• [Work request] Check the listing below for lines with the word "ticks" and say how many there are, with nothing but the number.
=== Recorded data ===
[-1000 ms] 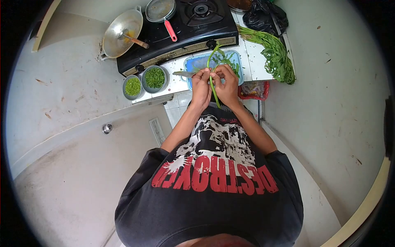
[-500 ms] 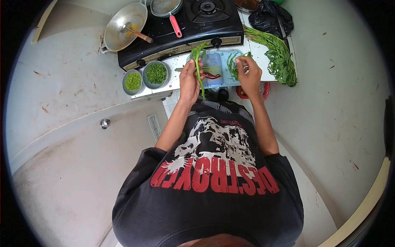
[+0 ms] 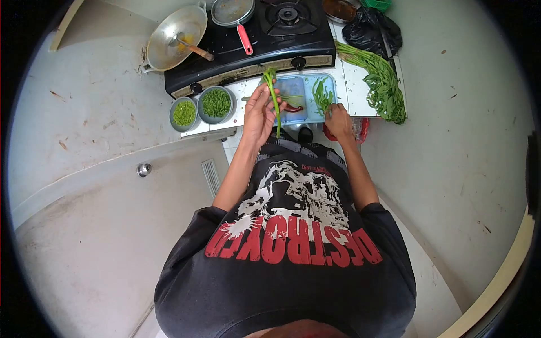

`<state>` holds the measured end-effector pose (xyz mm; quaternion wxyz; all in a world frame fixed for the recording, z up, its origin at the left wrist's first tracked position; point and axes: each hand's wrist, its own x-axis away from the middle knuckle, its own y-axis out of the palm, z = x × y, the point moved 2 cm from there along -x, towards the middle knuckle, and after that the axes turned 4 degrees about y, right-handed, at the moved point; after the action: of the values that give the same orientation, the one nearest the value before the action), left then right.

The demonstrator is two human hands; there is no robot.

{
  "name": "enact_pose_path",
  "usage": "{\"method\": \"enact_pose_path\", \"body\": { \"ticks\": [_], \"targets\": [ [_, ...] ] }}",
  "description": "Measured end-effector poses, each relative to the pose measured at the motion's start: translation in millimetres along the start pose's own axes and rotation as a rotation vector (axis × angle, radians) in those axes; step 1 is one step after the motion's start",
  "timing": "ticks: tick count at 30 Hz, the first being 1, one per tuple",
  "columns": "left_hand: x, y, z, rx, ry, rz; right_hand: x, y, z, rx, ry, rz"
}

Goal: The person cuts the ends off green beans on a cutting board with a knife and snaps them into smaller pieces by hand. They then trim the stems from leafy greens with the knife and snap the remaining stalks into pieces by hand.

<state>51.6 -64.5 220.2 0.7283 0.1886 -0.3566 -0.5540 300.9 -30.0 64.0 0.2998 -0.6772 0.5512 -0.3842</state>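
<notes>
In my left hand (image 3: 258, 115) I grip a leafy green stem (image 3: 273, 101), upright between thumb and fingers. Its lower end hangs over the near edge of a light blue tray (image 3: 309, 118). My right hand (image 3: 339, 121) is at the tray's right near corner with its fingers drawn together; their tips are partly hidden, so I cannot make out what they hold. Torn green leaves (image 3: 322, 96) lie in the tray's right part, close to those fingers. A dark red chili (image 3: 293, 109) and thin stems lie in the left part.
Two grey bowls of chopped greens, one lighter (image 3: 183, 113) and one darker (image 3: 216, 103), stand at left. A leafy bunch (image 3: 383, 84) lies at right by a black plastic bag (image 3: 372, 31). Behind is a gas stove (image 3: 253, 62) with a wok (image 3: 180, 36) and a red-handled pan (image 3: 232, 11).
My right hand has moved down toward me, from above the leaves to the tray's near right corner. My left hand still holds the stem in nearly the same place.
</notes>
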Motion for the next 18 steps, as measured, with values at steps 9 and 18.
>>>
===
• [Result of the task] 2